Kişi başına düşen borç miktarı 2002 yılında 3 bin 402 dolardan, bu yılın ikinci çeyreğinde 7 bin 882 dolara fırlamıştır. Yani doğan her körpe yavru gözlerini borçla açmaktadır. 2002 yılında vatandaşımızın cebindeki her 100 liranın 7 lirası, bugün ise neredeyse 60 lirası borçtur. Diğer yandan dünyada petrolün varil fiyatı beş ay içinde yüzde 40 düşmesine rağmen, benzin ve motorinde komik indirimler yapılması vatandaşlarımızla alay etmek, 77 milyona zulmetmek demektir. Petrol fiyatlarındaki her 10 dolarlık düşüş, cari açığı 4 ile 5 milyar dolar indirmektedir. Yine petrol fiyatlarındaki her yüzde 10’luk gerileme enflasyonda yaklaşık yüzde 0,5’lik azalmaya neden olmaktadır. Dün ülkemize gelen Rusya Devlet Başkanı Putin’in, 1 Ocak’tan itibaren doğal gazın satış fiyatında yüzde 6’lık bir indirime gideceklerini açıklaması iyimser bir gelişme olsa da, bunun neyin karşılığında olduğu ve vatandaşlarımızın tüketimine ne şekilde yansıyacağı ileriki tarihlerde daha net görülecektir.

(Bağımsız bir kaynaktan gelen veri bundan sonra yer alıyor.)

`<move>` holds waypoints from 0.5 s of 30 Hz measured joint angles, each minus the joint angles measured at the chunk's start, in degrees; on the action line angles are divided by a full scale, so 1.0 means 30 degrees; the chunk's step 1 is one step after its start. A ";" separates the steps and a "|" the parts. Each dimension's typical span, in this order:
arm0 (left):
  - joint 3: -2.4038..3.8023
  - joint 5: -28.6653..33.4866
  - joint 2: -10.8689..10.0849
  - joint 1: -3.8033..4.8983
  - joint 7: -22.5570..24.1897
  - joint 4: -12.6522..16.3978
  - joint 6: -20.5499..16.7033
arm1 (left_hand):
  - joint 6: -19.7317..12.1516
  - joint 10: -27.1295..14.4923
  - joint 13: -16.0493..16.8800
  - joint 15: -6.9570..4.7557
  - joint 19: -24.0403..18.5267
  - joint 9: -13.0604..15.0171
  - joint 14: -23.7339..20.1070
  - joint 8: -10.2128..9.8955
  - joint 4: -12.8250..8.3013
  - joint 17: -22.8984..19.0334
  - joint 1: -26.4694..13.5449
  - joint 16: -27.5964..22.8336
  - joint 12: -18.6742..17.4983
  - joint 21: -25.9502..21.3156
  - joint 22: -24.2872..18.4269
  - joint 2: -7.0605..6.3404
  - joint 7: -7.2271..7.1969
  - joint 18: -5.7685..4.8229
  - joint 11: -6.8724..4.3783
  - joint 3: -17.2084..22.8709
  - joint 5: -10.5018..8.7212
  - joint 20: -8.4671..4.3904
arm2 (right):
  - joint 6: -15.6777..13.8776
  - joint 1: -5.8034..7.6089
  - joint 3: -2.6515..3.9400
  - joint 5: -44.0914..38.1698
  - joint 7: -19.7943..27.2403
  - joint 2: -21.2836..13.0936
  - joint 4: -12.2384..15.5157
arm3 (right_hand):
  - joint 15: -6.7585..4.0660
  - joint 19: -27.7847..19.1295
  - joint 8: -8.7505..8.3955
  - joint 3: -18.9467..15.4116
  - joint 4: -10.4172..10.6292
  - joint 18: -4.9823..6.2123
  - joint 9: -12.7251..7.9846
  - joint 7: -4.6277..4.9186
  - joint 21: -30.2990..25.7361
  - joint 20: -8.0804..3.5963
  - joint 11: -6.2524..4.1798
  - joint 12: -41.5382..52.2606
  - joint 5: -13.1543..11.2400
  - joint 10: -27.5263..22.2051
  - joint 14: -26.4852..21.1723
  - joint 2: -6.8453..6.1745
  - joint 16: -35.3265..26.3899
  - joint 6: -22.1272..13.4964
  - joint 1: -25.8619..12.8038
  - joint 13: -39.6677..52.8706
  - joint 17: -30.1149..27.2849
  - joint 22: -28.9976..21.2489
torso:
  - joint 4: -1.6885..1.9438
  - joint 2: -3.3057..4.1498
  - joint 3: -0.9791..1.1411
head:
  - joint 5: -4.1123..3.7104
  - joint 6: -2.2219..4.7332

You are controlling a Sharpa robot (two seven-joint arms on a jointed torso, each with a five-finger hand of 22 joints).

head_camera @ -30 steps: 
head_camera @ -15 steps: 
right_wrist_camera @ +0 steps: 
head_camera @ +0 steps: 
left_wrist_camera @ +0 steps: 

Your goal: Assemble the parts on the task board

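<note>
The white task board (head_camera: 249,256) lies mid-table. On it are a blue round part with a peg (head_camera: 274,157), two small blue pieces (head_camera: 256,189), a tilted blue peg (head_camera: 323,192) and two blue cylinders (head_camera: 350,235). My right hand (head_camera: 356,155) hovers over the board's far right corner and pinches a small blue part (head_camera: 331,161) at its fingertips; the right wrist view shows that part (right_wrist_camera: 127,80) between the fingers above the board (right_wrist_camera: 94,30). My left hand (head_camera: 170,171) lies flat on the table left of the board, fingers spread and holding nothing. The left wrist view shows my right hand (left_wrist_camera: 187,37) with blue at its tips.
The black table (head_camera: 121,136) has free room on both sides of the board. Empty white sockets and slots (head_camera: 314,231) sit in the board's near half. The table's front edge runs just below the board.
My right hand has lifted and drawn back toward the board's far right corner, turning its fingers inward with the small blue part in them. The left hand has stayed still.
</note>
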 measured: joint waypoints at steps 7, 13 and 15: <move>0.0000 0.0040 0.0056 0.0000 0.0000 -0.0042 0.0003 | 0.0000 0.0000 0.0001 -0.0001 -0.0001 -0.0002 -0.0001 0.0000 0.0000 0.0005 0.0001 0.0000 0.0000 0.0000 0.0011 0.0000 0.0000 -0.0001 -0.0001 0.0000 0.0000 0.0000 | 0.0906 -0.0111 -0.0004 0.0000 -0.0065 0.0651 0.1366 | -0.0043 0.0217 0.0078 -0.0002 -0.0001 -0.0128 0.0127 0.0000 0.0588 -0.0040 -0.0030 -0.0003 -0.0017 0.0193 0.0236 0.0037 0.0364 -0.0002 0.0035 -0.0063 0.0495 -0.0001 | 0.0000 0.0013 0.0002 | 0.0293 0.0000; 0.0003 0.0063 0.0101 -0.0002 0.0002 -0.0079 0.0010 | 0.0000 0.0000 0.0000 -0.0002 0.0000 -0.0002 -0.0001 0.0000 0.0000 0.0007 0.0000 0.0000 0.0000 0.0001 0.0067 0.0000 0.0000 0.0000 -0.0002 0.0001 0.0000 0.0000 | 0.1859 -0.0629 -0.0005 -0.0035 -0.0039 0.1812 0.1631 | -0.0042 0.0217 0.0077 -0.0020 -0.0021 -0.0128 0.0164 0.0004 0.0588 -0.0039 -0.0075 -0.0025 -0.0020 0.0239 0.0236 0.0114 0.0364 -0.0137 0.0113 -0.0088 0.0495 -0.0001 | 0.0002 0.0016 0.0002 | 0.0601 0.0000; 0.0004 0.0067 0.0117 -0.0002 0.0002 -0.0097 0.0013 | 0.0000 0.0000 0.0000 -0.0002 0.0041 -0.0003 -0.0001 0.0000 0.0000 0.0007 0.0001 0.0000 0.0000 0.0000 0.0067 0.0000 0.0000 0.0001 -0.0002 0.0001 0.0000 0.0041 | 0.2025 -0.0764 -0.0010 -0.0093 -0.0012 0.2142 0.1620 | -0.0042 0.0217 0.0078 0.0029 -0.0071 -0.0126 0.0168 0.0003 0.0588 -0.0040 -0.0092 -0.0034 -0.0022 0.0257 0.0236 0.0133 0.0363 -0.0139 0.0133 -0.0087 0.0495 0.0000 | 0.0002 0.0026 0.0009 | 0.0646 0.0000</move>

Petrol fiyatının ucuzlamasından dolayı yaklaşık 90 milyar dolarlık bir zarara uğrayan Rusya’nın, yeşeren sosyal ve ekonomik açmazları hafifletmek için Batı’nın ambargo ve yaptırımlarını Türkiye üzerinden etkisizleştirme niyeti dikkatlerimizden kaçmamıştır. Erdoğan ve Putin’in Suriye konusunda görüş ayrılıkları olsa da, bu ikilinin mizaçlarındaki benzerlik ortak paydaları olarak ön plana çıkmaktadır.

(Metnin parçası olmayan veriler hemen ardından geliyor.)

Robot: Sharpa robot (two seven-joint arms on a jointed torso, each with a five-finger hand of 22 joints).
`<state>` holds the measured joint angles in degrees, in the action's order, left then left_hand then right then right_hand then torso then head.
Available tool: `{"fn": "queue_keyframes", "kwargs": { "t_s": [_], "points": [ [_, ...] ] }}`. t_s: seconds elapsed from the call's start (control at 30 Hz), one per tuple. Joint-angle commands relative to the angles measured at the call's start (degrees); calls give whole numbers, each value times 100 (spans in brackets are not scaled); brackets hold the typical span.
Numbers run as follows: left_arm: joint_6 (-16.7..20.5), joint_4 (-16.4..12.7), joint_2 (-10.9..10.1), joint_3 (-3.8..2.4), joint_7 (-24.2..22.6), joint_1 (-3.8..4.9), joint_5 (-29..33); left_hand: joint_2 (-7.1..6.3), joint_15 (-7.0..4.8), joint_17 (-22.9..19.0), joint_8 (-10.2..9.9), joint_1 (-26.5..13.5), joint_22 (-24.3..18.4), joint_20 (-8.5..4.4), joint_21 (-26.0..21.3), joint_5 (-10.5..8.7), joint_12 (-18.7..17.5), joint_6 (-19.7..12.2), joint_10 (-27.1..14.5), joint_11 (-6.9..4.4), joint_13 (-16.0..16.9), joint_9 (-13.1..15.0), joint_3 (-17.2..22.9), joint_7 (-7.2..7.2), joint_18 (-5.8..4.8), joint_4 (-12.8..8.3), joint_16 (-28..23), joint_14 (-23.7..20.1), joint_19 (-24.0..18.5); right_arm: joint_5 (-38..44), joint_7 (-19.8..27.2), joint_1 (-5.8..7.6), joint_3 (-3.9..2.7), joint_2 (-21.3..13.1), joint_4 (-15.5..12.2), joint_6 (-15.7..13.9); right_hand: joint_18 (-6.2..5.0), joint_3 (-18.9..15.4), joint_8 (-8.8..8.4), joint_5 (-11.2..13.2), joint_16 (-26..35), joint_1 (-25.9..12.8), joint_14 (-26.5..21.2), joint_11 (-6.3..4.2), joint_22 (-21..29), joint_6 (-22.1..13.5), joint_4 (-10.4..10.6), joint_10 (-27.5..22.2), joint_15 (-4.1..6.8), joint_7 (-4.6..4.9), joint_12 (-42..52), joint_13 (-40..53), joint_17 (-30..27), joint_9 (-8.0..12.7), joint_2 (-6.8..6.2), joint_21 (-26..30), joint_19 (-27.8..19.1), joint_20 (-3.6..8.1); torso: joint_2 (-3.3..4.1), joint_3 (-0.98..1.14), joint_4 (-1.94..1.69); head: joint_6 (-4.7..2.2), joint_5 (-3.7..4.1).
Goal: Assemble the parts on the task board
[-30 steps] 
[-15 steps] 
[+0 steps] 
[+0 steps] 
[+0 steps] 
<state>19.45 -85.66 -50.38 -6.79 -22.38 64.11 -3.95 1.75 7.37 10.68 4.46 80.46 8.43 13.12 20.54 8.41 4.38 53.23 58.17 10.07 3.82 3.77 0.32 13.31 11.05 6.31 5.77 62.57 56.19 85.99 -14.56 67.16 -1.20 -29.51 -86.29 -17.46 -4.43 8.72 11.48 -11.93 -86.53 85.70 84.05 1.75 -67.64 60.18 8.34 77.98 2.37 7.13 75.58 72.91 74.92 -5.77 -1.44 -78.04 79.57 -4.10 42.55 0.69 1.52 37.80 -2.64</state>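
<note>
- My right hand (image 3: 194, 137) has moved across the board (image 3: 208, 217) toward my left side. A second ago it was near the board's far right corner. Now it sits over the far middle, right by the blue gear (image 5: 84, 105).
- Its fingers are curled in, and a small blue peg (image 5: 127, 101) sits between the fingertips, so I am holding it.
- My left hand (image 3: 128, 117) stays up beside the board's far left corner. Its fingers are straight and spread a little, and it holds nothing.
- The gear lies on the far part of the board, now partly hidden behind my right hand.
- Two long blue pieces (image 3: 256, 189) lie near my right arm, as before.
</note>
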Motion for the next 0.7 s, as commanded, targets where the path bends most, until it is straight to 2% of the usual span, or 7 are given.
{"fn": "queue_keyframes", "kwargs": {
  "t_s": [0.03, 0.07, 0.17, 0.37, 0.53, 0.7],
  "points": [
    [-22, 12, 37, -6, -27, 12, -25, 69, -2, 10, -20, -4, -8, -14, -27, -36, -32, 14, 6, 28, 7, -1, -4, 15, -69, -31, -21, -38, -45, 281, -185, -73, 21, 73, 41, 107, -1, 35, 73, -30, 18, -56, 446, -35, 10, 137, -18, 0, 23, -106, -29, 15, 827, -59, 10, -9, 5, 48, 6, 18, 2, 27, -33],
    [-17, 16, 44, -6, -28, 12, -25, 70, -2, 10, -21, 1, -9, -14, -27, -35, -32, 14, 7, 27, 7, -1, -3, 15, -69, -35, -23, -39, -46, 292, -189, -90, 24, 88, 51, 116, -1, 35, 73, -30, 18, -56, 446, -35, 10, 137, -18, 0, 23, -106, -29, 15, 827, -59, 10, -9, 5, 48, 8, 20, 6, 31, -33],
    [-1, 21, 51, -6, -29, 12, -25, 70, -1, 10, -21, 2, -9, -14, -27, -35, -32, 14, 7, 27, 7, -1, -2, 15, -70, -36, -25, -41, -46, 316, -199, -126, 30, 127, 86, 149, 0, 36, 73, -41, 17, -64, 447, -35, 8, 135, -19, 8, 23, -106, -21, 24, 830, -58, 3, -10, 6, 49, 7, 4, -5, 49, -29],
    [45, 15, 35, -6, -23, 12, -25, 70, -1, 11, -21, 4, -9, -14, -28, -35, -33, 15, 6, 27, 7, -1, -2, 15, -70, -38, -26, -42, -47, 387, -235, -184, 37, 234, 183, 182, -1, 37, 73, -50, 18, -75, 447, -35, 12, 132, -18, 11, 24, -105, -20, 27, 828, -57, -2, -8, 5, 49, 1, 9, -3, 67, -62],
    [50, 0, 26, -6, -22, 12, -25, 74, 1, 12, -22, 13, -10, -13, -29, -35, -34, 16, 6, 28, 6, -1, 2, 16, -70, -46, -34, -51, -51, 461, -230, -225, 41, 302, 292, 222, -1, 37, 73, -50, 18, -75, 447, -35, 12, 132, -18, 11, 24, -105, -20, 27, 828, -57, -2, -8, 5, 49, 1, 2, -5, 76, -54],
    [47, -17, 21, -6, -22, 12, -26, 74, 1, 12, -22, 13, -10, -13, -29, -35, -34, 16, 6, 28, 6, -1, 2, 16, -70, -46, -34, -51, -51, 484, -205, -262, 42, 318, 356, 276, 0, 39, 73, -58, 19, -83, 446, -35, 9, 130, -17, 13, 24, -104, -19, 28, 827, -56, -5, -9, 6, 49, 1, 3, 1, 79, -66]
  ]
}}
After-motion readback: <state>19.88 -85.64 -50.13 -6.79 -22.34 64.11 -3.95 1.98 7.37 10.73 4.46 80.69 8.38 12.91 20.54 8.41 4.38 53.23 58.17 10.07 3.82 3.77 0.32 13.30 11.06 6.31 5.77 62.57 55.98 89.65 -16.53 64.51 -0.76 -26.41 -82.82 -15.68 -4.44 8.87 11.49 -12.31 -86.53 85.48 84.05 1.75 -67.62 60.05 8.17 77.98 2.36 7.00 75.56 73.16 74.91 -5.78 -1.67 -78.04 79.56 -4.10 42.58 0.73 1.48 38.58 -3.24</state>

Rusya ile Türkiye arasındaki ekonomik ilişki ve hacmin iki ülkenin yararına gelişmesi için bölgesel ve jeopolitik risklerin de hesaba katılması gerekmektedir. Kırım’daki zulüm ve eziyet bitmeden Rusya’nın inandırıcılığı bize göre olmayacaktır. Rusya’nın Türkiye’ye sattığı doğal gazın toplam faturasında indirime gitmesi, ekonomik parametre ve hedeflerden ziyade siyasi ve bölgesel konulara endekslidir. Ve bu kapsamda AKP’nin el altından ülkemize yeni külfetler getirmesi kaygılarımızın başında gelmektedir. Başbakan ve Hükümeti, petrolün satış fiyatını olması gerektiği gibi düşürmeyerek muhtemel vergi geliri kaybından doğacak alternatif maliyeti vatandaşlarımızın sırtına yüklemektedir. Sanal büyümeyi ayakta tutmak için milletimiz perişanlığa mahkum edilmektedir. Ekonomik büyümenin çarşıya, pazara, mutfağa ve iş bulmaya bir katkısı yoktur. Erdoğan hala Galataport ihalesiyle uğraşmakta, yargıyı ihanetle suçlamakta, Oferlerin eline avucuna bakmaktadır.

AKP’nin ekonomi politikaları neticesinde, kazanan yabancı para babaları, çıkar odaklarıdır. Büyüyen ekonomi değil, faiz ve rant lobisidir. Büyüyen çiftçi, esnaf, memur, işçi ve emekli değil; fırsatçılardır, vurgunculardır, ekonomik sömürü düzenin baş aktörleridir. Erdoğan’ın küresel servet ve sermaye sahiplerinin avukatlığına soyunması, hukuku işleten yargı mensuplarına ihanet iftirası atması bir telaş ve korkunun mahsulüdür. Ya Galaport ihalesinde yüklü bir komisyon alınmış ve bunun geri verilmesi Erdoğan’ı kara kara düşündürmektedir. Ya da Erdoğan bu ihale karşılığında kişisel ve ailesiyle ilgili başka bir söz almıştır. Zira konuyla ilgili tepkisinin yüksek dozu başka türlü izah edilemeyecektir."